Additionally, The Princeton Center for Information Technology Policy recently sent an open letter to the Senate, urging them not to pass the bill. They surmised that the bill would fatally undermine the Freedom of Information Act (FOIA). They also said the following:
“The Freedom of Information Act would be neutralized while a cornucopia of federal agencies could have access to the public’s heretofore private-held information with little fear that such sharing would ever be known to those whose information was shared.”
Two other parts of CISA’s progression through Congress were somewhat telling. Support for the bill came from places like the American Banking Association, the Telecommunications Industry Association (TIA), the Wall Street Journal, and the Washington Post.

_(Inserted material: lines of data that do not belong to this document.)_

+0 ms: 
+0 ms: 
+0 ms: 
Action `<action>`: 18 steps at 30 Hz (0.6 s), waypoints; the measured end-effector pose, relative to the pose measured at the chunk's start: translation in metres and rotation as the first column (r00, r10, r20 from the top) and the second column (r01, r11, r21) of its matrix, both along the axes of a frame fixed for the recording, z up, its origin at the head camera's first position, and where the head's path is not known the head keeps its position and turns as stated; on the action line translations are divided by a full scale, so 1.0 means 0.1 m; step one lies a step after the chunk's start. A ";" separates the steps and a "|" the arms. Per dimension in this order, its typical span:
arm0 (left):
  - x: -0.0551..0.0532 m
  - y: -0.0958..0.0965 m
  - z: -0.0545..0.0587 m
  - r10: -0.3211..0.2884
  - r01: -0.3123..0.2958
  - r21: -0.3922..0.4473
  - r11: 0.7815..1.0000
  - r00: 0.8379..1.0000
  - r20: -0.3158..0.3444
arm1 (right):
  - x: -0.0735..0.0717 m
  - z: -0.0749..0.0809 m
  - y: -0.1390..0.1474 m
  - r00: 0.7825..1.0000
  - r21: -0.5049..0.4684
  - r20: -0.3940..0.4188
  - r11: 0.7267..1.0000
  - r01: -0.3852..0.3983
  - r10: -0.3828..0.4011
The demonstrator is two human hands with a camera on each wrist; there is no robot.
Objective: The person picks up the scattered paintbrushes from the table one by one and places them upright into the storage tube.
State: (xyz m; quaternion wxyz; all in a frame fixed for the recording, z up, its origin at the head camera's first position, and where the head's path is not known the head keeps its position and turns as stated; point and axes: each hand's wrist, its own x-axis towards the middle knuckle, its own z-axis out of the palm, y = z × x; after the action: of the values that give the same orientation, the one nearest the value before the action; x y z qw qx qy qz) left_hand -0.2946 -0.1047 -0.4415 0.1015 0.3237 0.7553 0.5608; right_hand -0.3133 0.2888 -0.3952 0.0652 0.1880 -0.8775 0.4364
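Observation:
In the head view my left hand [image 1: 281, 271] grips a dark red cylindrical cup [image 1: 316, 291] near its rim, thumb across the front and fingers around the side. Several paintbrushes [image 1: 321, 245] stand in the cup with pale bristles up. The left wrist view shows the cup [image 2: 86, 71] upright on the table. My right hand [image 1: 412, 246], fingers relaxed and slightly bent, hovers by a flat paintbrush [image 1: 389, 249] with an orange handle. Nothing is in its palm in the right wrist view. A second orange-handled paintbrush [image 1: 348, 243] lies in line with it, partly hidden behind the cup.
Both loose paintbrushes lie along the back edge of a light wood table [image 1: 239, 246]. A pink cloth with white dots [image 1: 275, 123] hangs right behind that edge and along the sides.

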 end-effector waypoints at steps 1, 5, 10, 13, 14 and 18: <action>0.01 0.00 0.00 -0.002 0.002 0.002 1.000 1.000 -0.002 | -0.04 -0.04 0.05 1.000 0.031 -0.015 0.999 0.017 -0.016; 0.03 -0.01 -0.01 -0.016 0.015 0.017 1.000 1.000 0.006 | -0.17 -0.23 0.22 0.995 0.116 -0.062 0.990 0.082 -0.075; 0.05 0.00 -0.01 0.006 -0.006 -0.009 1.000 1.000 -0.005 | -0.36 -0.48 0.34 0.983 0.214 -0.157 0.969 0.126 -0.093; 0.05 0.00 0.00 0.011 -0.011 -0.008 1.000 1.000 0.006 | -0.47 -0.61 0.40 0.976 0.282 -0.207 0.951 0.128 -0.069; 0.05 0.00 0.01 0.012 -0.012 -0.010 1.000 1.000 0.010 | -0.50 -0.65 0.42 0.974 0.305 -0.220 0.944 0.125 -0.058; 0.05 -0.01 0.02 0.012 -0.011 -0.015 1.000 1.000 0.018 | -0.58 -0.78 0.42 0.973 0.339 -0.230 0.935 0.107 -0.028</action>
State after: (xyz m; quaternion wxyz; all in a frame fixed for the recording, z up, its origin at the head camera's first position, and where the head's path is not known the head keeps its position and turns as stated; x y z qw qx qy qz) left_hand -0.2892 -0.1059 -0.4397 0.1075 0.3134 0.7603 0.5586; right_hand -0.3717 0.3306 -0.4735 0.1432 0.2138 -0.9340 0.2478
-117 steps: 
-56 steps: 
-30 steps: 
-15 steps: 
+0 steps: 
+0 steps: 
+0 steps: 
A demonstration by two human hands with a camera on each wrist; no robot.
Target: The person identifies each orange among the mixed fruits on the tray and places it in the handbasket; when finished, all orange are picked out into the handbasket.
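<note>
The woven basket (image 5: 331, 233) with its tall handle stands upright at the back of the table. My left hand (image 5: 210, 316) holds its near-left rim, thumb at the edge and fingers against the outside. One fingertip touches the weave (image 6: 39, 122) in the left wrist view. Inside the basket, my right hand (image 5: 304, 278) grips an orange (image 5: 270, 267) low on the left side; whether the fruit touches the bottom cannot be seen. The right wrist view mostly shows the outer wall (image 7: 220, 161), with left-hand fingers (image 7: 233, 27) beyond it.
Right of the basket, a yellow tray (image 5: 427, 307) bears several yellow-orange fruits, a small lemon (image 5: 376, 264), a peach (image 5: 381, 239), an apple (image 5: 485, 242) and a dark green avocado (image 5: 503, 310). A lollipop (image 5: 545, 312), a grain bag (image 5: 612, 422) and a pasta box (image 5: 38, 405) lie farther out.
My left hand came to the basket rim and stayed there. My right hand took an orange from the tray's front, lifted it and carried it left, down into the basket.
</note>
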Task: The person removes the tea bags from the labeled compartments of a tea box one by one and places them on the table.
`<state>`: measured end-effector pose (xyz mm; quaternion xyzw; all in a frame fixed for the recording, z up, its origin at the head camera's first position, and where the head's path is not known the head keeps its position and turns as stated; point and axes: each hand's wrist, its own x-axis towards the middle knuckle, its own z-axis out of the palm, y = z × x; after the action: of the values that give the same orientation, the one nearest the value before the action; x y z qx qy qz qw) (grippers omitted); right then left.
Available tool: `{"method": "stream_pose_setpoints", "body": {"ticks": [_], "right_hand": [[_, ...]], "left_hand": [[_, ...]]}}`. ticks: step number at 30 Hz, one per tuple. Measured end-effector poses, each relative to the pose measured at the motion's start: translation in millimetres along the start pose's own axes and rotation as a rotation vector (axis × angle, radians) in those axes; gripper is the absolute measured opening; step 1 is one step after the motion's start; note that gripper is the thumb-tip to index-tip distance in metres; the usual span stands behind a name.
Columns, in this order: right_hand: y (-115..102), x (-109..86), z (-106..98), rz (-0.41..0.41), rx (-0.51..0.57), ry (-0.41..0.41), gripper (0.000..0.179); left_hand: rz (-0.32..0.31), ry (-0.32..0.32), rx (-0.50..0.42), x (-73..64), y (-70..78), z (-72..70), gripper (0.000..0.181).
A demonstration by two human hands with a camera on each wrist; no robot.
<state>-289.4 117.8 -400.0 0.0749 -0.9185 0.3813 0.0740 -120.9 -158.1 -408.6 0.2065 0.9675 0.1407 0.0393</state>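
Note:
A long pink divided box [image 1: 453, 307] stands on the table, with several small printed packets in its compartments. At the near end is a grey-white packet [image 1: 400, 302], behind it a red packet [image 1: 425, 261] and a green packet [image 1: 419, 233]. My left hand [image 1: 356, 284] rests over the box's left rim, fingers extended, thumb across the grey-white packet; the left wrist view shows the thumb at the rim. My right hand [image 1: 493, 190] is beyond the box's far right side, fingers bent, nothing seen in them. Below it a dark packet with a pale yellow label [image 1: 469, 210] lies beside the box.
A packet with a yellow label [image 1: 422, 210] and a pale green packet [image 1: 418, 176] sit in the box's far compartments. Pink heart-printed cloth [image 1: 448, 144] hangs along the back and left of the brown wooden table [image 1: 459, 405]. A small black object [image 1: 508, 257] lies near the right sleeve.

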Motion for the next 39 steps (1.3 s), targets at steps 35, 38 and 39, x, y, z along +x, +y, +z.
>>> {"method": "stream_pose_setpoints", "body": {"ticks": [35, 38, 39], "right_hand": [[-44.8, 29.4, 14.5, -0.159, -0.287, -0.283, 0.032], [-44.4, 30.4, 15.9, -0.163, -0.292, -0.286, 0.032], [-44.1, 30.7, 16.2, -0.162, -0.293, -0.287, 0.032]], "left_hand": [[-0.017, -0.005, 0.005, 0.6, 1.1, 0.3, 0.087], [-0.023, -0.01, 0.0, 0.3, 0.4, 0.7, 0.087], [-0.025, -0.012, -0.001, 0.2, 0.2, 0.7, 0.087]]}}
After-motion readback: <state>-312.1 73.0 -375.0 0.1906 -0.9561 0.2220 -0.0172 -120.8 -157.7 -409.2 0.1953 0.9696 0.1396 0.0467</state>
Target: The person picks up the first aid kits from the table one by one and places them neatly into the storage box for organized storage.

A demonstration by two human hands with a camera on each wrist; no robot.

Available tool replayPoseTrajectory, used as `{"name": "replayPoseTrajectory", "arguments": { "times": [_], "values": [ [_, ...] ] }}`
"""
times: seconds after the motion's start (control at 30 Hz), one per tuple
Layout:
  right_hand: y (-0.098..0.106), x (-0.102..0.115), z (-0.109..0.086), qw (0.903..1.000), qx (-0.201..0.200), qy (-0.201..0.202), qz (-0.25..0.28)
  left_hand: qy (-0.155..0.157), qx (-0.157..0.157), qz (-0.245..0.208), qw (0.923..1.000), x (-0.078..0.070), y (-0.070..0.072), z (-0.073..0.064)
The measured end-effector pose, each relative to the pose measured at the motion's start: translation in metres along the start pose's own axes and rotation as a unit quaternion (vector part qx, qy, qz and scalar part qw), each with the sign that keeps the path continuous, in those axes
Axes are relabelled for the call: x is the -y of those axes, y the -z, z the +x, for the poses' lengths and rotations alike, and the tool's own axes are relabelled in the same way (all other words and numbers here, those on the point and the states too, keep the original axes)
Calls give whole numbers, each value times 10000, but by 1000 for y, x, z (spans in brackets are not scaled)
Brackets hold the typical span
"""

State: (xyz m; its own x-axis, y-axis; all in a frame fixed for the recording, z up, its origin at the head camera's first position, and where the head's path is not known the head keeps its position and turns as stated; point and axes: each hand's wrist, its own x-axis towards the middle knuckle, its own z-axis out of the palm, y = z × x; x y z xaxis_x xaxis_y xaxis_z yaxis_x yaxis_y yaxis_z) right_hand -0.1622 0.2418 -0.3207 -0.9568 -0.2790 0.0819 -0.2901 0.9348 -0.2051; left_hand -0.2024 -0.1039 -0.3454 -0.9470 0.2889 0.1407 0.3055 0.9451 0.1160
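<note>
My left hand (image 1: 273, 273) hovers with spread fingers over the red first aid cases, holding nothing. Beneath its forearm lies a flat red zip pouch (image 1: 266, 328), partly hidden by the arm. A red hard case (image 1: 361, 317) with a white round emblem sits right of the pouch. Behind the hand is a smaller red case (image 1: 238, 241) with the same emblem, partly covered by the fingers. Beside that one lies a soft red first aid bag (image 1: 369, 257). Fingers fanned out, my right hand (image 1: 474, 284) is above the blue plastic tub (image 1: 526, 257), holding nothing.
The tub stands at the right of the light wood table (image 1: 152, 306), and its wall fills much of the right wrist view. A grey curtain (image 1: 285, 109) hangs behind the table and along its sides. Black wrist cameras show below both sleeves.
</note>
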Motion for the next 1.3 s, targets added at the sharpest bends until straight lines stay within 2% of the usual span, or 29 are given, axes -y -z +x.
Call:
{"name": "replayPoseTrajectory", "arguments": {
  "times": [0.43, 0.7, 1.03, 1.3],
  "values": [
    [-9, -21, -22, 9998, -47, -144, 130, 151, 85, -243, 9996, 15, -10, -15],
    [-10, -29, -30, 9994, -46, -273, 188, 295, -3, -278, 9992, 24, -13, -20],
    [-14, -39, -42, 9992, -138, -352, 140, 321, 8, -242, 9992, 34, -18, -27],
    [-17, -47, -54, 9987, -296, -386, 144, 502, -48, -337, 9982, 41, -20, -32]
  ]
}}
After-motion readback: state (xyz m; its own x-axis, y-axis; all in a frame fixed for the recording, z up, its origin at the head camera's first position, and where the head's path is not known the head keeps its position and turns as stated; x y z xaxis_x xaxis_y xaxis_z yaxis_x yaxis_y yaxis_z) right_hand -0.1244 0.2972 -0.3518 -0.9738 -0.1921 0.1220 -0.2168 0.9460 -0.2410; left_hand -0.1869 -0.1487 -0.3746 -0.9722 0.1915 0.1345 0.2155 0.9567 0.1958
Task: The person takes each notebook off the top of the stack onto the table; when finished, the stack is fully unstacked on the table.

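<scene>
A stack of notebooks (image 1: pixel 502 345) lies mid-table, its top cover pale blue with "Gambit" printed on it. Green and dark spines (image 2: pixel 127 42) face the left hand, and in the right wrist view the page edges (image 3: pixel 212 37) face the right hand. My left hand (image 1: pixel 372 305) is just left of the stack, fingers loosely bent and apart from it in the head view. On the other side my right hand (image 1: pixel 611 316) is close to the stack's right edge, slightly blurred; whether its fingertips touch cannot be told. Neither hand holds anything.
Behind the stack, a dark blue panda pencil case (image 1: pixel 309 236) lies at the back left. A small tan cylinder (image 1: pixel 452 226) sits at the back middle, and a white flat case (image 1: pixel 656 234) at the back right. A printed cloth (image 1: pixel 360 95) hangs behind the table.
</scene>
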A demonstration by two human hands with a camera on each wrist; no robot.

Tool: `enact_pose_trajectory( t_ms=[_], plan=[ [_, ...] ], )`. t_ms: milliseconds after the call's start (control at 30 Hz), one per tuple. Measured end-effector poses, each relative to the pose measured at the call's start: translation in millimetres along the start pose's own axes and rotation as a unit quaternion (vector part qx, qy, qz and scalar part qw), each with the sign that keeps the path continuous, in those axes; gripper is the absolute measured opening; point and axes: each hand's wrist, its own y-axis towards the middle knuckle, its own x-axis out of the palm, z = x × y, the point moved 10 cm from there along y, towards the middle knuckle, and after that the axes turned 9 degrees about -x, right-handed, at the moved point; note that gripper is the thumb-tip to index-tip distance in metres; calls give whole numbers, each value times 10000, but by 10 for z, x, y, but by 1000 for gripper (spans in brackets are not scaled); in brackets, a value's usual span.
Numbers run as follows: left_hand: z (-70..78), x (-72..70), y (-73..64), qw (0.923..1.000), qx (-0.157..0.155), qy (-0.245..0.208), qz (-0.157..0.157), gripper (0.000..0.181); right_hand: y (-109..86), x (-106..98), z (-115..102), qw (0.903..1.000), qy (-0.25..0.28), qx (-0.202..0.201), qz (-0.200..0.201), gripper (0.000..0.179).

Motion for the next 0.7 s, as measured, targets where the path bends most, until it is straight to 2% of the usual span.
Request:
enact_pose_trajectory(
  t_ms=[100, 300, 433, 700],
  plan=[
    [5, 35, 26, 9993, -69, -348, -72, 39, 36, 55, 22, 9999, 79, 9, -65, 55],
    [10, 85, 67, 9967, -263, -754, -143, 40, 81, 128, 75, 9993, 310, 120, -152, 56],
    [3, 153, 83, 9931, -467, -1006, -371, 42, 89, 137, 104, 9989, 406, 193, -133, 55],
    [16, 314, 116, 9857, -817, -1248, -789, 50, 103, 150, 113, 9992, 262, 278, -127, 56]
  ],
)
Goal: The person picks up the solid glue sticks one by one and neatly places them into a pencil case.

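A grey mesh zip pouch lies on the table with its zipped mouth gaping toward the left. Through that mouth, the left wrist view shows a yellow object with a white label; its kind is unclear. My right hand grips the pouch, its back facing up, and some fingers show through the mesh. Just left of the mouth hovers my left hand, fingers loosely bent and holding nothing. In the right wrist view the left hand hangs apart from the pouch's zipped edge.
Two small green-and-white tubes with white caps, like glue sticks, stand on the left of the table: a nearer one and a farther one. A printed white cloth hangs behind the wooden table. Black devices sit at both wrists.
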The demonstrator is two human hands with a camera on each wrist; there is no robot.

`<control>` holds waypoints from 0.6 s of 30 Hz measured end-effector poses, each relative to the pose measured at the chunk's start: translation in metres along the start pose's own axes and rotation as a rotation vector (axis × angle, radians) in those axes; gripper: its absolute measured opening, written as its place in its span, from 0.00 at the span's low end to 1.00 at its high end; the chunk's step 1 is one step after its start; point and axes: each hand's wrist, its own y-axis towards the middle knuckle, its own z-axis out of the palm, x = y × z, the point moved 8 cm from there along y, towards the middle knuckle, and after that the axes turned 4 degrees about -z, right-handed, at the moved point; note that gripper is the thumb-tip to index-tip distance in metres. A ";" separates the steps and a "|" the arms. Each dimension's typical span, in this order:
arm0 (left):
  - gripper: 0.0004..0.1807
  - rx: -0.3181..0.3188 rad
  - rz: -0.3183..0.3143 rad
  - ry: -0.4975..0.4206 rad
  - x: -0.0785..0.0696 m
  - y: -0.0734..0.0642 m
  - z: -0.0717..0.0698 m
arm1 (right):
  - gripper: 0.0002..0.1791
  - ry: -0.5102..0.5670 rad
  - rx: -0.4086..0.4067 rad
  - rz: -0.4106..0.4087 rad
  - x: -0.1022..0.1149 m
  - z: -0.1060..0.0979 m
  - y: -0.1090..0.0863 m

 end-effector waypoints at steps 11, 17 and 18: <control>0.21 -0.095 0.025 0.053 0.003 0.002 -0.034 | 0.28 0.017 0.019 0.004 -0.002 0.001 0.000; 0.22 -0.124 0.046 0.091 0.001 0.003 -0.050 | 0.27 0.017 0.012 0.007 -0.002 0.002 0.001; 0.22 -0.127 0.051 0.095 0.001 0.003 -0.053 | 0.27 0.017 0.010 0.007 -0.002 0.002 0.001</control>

Secondly, even though the co-sponsors argued vehemently that CISA was not an Internet user surveillance bill, co-sponsors Richard Burr and Dianne Feinstein discouraged their colleagues from voting for amendments to mitigate what senators called unreasonable invasions of privacy, including one notifying citizens that their data was being examined. Amendments from Ron Wyden, Al Franken, Patrick Leahy, Dean Heller, and Chris Coons all failed.
“We don’t support the current CISA proposal,” Apple said in a statement last week. “The trust of our customers means everything to us and we don’t believe security should come at the expense of their privacy.”
What happens now?
The vote by the House of Representatives is next. The bill must next be conferenced together with three similar bills that already passed by the House of Representatives, after which it will be voted on again. Stopping three bills that are already supported, grouped with the new CISA bill will be difficult. This procedure will likely be even quicker and smoother than in the Senate.
For those who do not wish to see this passed by their state’s representatives, contacting them in the short-term would be a good idea. That might be the last stop for this level of consumer privacy and checks against agencies looking for maximum access to personal information, like the NSA.